How many of the lines below hold the string "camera"? Say only the number.

(Dataset excerpt begins)

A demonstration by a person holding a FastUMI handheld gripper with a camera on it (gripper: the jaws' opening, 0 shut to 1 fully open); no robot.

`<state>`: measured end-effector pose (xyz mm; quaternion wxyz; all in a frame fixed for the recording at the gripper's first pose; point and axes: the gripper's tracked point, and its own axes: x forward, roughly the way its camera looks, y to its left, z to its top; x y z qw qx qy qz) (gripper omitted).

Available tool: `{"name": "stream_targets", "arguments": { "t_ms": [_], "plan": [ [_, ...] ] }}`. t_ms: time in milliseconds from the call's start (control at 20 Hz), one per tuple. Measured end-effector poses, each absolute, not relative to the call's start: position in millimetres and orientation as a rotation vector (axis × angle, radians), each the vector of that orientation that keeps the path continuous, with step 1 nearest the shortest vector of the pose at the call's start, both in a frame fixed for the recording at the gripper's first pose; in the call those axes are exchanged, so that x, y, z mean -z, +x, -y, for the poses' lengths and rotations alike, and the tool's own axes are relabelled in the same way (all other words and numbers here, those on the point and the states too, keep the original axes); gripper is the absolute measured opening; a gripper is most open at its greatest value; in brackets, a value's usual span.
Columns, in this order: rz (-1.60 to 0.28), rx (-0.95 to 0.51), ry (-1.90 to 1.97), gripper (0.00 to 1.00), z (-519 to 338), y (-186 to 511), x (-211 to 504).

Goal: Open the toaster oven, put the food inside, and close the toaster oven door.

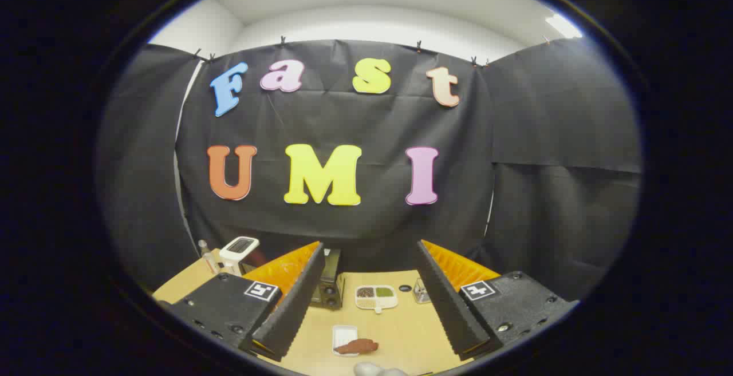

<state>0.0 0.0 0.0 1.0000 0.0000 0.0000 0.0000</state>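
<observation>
Fingers: gripper point(366, 301) spread wide, holding nothing, above the desk point(401, 336).
Toaster oven point(329, 284): at the desk's back edge, partly behind the left finger; door state unclear.
Food point(356, 346): on a small tray point(343, 336), near front edge.
Advice: approach the oven's door handle squarely first.

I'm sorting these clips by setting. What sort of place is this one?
Most likely a staged recording booth, not a real kitchen: black cloth wall pinned up behind a small wooden table holding a toaster oven, a divided condiment dish and brown food on a white tray. The tongs are open above it.
</observation>
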Motion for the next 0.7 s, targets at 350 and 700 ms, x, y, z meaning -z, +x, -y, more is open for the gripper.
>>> {"name": "stream_targets", "arguments": {
  "t_ms": [350, 700],
  "plan": [
    [-0.011, 0.025, 0.008, 1.0, 2.1, -2.4, 6.5],
    [-0.028, 0.043, -0.002, 1.0, -12.9, 11.1, 21.6]
  ]
}}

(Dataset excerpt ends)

## Answer for the task
2